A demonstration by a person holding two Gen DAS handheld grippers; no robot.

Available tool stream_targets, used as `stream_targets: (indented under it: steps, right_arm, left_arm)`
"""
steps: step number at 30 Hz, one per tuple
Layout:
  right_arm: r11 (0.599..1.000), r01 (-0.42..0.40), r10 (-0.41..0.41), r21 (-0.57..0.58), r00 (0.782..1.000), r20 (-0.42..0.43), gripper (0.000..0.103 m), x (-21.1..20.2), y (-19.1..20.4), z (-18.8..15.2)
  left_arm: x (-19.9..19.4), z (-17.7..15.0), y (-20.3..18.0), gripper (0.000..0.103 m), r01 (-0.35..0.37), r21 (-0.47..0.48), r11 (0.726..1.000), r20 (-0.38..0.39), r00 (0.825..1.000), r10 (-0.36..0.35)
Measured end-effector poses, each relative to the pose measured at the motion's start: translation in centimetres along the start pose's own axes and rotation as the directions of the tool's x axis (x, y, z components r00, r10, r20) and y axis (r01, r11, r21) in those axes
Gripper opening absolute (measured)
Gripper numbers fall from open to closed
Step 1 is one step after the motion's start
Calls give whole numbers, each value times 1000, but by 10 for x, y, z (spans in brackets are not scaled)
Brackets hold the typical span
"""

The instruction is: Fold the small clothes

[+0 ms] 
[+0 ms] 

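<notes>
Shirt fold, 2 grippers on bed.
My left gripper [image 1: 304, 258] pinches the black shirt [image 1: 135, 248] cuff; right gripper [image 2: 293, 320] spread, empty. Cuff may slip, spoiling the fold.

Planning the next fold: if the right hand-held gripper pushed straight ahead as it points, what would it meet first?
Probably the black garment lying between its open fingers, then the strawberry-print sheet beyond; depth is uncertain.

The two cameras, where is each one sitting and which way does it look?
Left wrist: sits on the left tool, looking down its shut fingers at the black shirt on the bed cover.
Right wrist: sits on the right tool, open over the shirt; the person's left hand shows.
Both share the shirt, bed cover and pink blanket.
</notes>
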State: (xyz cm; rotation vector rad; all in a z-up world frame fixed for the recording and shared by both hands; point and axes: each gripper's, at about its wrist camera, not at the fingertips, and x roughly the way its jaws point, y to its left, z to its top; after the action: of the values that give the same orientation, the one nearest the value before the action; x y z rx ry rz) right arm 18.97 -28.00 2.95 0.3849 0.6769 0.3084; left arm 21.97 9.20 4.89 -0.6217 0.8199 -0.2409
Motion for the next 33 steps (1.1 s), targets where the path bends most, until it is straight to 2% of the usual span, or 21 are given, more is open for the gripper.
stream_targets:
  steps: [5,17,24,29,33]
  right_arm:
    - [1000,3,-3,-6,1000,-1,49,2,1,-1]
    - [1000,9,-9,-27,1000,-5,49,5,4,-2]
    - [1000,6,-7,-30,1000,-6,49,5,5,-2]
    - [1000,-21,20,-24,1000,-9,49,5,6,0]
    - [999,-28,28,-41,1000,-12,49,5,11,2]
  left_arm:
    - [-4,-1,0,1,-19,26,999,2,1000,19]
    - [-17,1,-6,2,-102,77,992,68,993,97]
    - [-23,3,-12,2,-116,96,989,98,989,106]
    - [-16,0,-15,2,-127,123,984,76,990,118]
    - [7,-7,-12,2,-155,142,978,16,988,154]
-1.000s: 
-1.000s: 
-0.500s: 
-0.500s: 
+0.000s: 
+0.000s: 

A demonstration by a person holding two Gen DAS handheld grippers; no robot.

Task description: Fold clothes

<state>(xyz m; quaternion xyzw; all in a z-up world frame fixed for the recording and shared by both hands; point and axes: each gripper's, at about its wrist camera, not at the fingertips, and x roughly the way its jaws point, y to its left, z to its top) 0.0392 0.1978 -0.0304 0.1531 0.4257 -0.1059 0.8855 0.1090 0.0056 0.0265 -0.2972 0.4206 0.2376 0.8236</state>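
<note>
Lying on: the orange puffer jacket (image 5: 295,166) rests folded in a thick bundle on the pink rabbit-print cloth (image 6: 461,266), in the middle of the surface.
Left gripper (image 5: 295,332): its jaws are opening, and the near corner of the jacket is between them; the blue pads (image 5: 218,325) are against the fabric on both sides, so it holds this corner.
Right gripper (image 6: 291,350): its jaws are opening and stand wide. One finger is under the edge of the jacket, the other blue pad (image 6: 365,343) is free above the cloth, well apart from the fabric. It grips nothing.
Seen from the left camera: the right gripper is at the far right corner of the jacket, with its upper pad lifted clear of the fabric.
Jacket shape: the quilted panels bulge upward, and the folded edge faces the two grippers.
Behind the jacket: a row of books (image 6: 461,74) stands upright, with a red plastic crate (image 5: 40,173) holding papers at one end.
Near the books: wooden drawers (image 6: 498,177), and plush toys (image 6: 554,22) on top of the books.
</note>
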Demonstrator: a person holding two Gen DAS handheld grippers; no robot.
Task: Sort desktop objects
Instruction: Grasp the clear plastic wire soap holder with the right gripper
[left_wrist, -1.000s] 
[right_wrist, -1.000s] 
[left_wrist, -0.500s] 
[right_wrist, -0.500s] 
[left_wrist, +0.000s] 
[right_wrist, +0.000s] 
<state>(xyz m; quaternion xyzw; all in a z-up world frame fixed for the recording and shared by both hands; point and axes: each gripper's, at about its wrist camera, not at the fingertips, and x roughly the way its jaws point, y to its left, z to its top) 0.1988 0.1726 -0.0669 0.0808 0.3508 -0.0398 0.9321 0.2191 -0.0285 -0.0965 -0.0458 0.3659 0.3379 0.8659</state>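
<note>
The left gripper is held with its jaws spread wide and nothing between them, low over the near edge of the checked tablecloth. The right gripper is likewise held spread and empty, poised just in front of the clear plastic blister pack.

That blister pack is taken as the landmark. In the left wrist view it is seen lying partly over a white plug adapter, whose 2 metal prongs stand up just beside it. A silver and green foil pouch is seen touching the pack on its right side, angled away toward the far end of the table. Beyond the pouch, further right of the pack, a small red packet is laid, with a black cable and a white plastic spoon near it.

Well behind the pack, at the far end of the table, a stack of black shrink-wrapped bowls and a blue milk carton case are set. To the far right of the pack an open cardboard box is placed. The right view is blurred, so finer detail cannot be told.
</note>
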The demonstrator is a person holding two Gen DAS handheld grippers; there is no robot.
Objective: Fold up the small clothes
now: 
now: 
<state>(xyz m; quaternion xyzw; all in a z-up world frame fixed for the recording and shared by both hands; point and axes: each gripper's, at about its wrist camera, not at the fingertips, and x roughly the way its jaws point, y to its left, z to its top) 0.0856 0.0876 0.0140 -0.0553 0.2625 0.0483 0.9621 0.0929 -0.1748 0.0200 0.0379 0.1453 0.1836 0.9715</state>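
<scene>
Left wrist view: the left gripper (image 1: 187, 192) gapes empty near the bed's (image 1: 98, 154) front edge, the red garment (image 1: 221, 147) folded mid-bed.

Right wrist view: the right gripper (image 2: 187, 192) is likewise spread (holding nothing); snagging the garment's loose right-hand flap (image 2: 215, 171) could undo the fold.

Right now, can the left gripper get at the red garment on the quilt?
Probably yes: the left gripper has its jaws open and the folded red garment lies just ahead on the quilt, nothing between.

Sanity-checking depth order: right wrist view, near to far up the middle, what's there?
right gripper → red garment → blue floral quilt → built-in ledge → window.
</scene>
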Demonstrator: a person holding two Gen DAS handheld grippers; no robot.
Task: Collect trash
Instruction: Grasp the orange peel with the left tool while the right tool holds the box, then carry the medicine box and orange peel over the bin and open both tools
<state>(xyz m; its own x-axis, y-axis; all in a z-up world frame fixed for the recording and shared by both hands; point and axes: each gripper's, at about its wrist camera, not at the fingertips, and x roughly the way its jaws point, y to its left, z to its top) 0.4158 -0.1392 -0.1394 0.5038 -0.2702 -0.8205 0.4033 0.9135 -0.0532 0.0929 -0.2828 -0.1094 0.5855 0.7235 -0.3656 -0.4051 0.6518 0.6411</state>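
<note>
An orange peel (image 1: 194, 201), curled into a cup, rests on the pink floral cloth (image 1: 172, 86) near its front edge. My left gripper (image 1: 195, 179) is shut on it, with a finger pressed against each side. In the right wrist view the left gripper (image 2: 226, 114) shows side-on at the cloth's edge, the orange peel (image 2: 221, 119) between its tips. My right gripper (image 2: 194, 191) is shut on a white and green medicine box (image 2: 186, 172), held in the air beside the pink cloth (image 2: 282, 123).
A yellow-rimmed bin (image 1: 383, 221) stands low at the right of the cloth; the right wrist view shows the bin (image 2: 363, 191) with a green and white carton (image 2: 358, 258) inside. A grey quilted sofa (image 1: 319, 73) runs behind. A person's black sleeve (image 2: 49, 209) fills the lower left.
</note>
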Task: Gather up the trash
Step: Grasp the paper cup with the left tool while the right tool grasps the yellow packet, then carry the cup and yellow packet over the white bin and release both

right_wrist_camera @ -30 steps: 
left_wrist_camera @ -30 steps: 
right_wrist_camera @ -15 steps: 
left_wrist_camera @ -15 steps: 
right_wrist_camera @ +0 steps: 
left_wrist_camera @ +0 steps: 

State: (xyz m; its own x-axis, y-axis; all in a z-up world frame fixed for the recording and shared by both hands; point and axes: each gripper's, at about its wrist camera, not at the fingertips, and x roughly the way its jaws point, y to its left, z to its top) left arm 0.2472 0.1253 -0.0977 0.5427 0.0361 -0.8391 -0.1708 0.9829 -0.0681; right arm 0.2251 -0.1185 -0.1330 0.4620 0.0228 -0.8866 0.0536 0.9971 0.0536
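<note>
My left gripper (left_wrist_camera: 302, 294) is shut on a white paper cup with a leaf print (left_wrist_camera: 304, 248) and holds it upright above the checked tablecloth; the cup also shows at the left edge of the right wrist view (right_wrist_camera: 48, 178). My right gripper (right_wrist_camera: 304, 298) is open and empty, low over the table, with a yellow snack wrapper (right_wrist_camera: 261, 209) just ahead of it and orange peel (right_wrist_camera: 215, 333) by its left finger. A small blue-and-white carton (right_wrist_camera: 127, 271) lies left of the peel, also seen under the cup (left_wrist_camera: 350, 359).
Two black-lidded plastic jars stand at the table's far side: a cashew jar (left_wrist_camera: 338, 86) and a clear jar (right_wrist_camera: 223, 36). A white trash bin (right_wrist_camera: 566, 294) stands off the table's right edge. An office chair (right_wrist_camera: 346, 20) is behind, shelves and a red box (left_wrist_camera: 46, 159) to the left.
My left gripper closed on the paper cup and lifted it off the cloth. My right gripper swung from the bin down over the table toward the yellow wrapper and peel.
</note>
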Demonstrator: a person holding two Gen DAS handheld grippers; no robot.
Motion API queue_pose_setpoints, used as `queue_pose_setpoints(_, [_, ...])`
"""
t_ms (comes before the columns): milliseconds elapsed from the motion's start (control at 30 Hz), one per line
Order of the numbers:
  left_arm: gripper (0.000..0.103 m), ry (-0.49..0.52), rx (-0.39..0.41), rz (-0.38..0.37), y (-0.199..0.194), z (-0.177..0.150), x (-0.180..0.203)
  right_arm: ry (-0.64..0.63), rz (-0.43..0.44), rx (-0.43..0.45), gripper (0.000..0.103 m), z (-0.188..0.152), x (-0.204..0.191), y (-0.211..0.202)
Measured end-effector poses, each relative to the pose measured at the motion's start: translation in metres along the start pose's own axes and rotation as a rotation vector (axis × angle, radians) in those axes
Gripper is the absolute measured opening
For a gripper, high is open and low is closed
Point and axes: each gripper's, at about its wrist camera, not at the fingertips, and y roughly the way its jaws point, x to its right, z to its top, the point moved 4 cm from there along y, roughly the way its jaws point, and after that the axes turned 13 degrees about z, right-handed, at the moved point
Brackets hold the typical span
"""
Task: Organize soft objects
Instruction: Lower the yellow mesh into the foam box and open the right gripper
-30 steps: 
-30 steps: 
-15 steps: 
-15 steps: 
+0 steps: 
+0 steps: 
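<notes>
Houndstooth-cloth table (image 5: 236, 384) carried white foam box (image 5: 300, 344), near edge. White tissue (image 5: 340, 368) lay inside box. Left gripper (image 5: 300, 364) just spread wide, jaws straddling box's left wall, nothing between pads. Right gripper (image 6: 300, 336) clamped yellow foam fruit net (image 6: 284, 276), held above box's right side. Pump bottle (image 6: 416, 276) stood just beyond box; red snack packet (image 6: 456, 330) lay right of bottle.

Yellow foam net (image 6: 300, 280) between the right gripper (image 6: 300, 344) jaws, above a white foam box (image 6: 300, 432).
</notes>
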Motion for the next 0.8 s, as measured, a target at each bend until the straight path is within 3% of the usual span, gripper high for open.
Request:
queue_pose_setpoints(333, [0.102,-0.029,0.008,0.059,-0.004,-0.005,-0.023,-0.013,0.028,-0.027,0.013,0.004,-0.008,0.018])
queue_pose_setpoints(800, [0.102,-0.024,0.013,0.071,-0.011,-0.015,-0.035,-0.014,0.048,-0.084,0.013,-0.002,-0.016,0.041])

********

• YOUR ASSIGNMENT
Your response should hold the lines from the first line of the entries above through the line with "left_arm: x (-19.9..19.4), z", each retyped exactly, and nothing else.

• RESULT
A demonstration by a person holding two Gen DAS handheld grippers; no robot.

Available tool stream_targets, used as `stream_targets: (indented under it: steps, right_arm, left_arm)`
"""
steps: step number at 30 Hz, one per tuple
Layout:
  right_arm: r11 (0.599..1.000), r01 (-0.42..0.40), r10 (-0.41..0.41), r21 (-0.57..0.58), r00 (0.782..1.000), r20 (-0.42..0.43), gripper (0.000..0.103 m), x (-21.1..20.2), y (-19.1..20.4), z (-18.8..15.2)
  left_arm: x (-19.9..19.4), z (-17.7..15.0), y (-20.3..18.0), gripper (0.000..0.103 m), r01 (-0.35..0.37), r21 (-0.47..0.48), r11 (0.726..1.000), r20 (-0.38..0.39), r00 (0.825..1.000), r10 (-0.36..0.35)

With that, the answer is done.